The method has already been used to successfully used to identify 3 different types of crystals in synovial fluid (monosodium urate, calcium pyrophosphate dehydrate and triamcinolone acetonide crystals). The method reconstructed the birefringence information of these samples using a single image, without being affected by the orientation of individual crystals within the sample field of view.
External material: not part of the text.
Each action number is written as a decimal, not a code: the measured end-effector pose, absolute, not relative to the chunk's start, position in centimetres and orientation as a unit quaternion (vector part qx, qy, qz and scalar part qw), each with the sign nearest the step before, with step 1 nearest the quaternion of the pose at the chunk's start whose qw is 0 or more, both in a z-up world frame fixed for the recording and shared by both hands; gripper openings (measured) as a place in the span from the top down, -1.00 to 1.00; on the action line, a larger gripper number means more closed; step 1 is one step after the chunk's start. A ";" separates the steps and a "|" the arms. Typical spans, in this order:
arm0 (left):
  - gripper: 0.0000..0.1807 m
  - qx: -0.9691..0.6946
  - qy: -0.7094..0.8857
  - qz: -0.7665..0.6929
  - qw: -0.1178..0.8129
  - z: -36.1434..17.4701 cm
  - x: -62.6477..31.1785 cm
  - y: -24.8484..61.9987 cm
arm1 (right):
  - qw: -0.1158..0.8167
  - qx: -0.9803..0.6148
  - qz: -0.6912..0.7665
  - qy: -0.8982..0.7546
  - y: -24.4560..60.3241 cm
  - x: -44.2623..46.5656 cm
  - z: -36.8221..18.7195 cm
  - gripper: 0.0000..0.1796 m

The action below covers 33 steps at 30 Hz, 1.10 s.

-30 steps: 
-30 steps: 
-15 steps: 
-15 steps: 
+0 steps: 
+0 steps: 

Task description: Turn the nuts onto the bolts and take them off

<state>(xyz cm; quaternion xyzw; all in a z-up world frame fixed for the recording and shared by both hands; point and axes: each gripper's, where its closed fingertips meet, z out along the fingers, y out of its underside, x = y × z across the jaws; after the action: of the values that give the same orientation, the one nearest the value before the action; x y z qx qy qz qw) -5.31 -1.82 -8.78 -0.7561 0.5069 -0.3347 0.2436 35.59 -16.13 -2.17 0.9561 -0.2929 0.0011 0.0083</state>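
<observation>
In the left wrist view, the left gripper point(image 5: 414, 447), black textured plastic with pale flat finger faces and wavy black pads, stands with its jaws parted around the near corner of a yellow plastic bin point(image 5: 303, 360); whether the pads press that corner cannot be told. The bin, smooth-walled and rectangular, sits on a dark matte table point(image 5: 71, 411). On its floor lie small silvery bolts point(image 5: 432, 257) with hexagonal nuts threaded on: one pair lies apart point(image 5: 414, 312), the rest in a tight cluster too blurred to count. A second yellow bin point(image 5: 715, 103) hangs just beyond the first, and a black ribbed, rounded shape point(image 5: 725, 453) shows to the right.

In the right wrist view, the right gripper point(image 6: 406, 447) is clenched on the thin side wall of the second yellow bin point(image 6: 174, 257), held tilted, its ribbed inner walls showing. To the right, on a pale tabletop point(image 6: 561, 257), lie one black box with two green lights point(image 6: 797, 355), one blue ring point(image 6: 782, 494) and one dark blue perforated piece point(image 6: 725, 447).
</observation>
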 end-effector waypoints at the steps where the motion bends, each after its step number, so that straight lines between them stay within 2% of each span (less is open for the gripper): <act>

SCPLM was faster, had better contrast (regardless of orientation or size of crystals), and specificity compared to CPLM.
POTENTIAL APPLICATIONS
- Diagnostic tool
- Microscopy
- Rheumatology
- Crystal formation analysis
- Development of machine learning-based automated processing and diagnostic analysis of pathological crystal samples
ADVANTAGES
- Fast
- High Sensitivity
- Quantitative retardance and orientation map data
- Simple-to-operate
- Microscope compatibility
- Low Cost
RELATED MATERIALS
STATUS OF DEVELOPMENT
Successful demonstration of method on different types of crystals in biological samples was performed.